In the absence of S9 mix, no statistically significant increases in mutant frequency were observed following treatment with the test item at any dose level tested, in experiment 1 or 2. In the presence of S9 mix, in experiment 1 small but statistically significant increases in mutant frequency were observed following treatment with doses from 75 – 175 µg/mL. A larger increase in mutant frequency was observed at 200 μg/mL but this was a highly toxic dose (12.91 % relative survival, 0.07 relative total growth). However, when tested up to toxic doses in experiments 2 and 3, no statistically significant increases in mutant frequency were observed at any dose tested and a linear trend was not obtained. Hence reproducible, statistically significant and dose-related increases in mutant frequency were not obtained in this study and the test item did not fulfil the criteria for a test article to be considered mutagenic in this test system.
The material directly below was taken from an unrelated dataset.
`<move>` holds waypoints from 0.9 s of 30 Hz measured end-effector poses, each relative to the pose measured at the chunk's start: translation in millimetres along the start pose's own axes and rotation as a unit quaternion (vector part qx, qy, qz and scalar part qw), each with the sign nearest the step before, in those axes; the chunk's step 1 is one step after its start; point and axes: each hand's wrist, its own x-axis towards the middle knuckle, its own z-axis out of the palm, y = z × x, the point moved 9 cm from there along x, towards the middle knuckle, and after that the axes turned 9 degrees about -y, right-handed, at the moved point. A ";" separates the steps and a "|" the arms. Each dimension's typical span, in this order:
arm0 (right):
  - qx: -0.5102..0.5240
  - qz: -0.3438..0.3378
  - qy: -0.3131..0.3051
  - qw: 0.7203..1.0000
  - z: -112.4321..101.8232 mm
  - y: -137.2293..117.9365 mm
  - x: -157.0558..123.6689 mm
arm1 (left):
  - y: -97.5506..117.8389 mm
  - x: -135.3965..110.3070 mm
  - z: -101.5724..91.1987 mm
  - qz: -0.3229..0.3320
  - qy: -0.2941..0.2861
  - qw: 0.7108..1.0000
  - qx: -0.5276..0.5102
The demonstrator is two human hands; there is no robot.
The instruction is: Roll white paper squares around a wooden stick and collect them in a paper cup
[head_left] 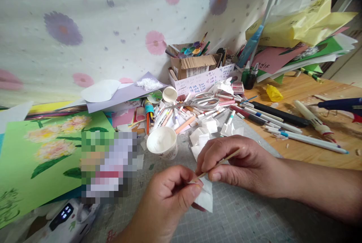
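Worktop (311, 148) of pale wood runs across the view, its near part covered by a grey gridded cutting mat (243, 216). On the left lies a green sheet (42, 152) painted with pale flowers. Both hands meet low over the mat. The right hand (237, 163) has its fingers drawn narrow, thumb and forefinger pinching a wooden stick (226, 159) that slants up to the right across the knuckles. The left hand (169, 194) is curled almost into a fist, thumb pressed to forefinger on the stick's lower end and on a piece of white paper (206, 197), which hangs below the fingers just above the mat. At the back a cardboard box (192, 65) holds brushes and pens. Leaning in front of it is a white card (203, 80) with handwritten rows, seemingly figures, too small to read. A paper cup (162, 142) stands just beyond the left hand, and scissors (203, 101) lie farther back among the pens.
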 end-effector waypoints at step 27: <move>-0.086 -0.022 -0.065 0.994 13.3 -13.1 3.8 | 3.6 4.7 -0.2 0.003 0.015 0.998 0.062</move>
Based on the obtained results and under the conditions employed in this study, the test item was not mutagenic in this test system both in the absence or presence of S9 mix (reference 7.6.1 -2).

Justification for classification or non-classification

Classification, Labeling, and Packaging Regulation (EC) No 1272/2008

The available test data are reliable and suitable for classification purposes under Regulation (EC) No 1272/2008. Thus, the test item is considered not to be classified for genotoxicity under Regulation (EC) No 1272/2008, as amended for the twelfth time in Regulation (EU) No 2019/521.